**What you have to do:** Your output should be the exact lines from the start of the data through the line containing "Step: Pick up", with no pictures.
━━━ Records supplied
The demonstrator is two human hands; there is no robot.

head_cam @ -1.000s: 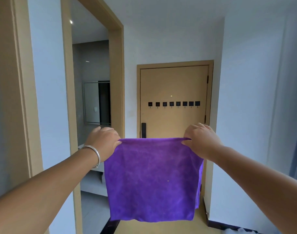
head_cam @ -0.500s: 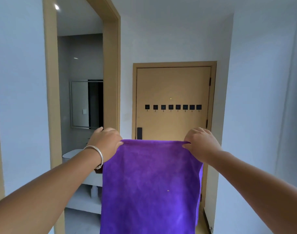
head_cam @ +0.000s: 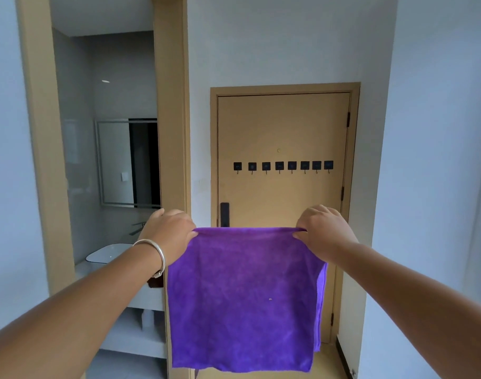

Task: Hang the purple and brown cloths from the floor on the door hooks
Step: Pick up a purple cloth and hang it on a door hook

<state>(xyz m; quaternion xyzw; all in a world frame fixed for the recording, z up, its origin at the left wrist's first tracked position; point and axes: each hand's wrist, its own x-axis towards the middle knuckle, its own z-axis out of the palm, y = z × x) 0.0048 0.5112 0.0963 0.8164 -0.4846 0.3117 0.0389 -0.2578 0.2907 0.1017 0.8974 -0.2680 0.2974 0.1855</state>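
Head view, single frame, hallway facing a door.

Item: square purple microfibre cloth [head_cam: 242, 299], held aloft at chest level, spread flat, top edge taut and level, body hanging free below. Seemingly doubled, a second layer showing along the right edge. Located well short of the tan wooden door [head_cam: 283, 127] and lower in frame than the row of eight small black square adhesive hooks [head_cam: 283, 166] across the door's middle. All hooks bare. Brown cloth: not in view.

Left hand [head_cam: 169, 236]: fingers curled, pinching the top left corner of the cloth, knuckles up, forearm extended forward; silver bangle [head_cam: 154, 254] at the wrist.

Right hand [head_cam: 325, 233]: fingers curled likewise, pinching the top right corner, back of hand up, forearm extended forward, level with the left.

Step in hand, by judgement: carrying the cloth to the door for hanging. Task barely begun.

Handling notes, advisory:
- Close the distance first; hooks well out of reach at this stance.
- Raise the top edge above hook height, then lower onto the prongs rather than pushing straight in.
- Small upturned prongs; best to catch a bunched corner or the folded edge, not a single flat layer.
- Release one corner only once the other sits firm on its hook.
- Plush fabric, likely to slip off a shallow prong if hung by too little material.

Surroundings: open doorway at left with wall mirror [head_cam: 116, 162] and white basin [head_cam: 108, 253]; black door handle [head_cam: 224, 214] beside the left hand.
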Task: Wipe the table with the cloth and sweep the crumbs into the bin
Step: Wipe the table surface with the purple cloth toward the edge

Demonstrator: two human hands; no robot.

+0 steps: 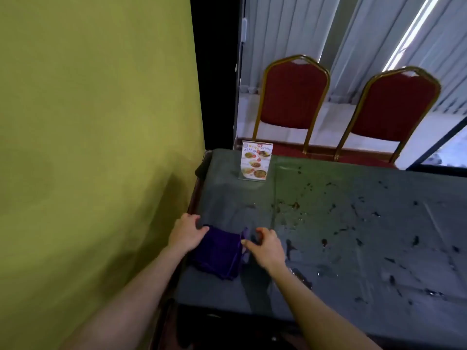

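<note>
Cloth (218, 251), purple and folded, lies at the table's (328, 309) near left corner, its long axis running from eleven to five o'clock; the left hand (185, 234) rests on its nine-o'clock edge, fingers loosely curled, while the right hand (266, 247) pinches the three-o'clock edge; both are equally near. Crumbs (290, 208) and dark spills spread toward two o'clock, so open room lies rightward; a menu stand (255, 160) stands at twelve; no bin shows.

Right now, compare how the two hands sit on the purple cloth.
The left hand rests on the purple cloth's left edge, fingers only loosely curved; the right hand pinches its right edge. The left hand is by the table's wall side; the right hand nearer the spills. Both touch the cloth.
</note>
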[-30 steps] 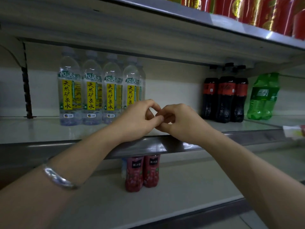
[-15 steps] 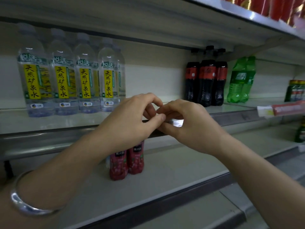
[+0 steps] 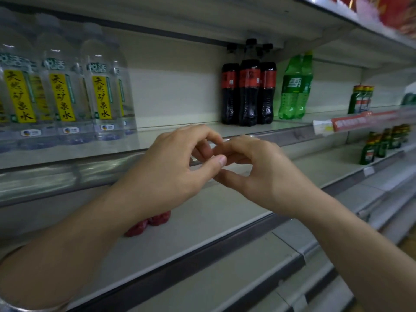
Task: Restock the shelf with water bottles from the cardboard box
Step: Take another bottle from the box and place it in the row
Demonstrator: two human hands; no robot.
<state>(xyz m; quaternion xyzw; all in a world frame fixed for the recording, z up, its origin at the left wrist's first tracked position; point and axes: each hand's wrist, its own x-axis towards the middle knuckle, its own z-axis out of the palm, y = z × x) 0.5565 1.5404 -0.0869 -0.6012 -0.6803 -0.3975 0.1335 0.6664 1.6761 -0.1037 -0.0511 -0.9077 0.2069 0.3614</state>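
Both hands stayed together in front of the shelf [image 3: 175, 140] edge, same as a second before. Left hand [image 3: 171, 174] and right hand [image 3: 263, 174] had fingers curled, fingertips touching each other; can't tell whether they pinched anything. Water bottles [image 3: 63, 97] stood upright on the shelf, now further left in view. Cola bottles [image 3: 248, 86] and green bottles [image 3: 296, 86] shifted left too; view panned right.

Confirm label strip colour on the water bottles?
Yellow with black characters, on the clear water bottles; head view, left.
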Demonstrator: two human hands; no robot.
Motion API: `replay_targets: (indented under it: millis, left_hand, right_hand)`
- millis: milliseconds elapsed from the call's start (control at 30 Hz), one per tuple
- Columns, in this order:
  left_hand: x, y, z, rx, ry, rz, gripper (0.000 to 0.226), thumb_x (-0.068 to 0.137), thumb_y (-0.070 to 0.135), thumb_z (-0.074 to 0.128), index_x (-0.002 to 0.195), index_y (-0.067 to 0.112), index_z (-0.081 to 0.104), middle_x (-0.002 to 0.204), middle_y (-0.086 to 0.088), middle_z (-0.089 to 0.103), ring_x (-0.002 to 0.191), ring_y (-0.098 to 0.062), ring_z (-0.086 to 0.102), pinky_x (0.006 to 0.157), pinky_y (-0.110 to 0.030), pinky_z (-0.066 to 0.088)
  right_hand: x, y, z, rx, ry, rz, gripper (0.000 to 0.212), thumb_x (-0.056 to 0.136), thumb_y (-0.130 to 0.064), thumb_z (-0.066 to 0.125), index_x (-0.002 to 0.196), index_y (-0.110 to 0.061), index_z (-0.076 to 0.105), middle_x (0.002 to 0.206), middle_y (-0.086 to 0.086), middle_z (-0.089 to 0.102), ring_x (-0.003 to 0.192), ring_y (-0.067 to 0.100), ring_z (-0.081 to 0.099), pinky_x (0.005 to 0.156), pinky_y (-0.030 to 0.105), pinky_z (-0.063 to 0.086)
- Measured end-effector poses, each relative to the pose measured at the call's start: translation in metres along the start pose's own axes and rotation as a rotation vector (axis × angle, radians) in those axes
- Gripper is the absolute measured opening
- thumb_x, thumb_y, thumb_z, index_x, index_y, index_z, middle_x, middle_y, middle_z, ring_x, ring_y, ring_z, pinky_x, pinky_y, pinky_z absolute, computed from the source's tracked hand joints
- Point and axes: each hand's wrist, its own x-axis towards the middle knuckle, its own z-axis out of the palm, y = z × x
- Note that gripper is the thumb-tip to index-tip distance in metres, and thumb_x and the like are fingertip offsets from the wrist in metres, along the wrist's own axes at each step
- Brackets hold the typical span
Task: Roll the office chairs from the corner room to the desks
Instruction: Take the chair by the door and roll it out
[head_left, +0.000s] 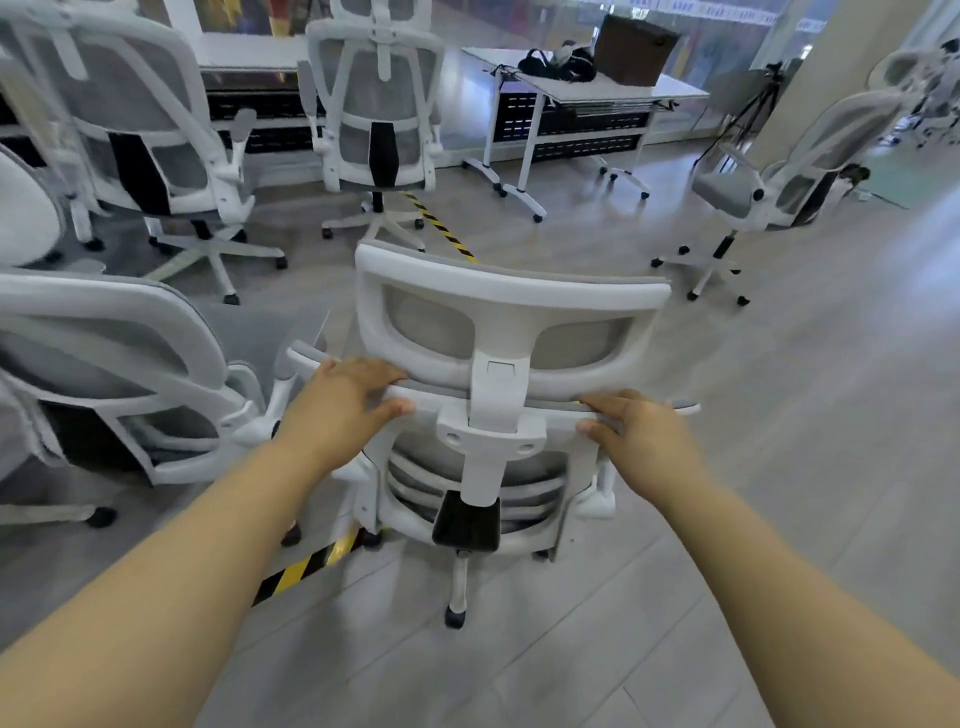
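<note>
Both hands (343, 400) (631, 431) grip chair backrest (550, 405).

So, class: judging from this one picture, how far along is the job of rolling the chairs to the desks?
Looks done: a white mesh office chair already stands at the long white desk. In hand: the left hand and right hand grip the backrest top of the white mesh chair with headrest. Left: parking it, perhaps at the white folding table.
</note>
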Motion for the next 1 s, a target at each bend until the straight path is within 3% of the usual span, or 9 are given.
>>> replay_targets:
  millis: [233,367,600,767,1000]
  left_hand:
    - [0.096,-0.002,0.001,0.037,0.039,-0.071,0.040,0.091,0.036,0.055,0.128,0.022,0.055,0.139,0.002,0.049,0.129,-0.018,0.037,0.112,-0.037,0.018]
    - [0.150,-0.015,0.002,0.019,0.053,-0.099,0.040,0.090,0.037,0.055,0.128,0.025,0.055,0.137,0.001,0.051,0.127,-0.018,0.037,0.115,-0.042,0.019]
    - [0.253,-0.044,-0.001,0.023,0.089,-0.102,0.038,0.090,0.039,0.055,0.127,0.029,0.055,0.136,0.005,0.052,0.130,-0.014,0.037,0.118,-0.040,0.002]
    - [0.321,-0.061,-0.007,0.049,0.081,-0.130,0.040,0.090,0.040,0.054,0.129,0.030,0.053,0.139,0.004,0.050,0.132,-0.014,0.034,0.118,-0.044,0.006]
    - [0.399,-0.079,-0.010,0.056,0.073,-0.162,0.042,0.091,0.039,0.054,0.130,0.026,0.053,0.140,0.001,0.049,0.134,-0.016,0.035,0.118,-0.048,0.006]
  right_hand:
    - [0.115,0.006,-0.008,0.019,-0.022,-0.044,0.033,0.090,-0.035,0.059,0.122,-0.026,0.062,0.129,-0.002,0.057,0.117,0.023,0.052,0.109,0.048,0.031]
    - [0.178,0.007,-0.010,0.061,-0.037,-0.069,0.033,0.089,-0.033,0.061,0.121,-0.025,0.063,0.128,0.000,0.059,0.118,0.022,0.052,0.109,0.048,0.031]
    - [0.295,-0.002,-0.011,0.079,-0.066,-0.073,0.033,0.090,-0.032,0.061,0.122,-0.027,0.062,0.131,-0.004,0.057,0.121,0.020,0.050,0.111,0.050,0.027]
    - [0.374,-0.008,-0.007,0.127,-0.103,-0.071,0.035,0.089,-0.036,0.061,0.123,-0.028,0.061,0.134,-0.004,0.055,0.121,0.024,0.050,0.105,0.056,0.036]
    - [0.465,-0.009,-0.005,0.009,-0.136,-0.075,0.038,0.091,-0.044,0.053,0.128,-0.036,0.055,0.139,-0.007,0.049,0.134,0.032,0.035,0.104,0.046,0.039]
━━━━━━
**Task answer:**
The demonstrator is two human hands; there is no robot.

head_cam @ -1.000s: 
head_cam @ -0.500s: 
head_cam @ +0.000s: 

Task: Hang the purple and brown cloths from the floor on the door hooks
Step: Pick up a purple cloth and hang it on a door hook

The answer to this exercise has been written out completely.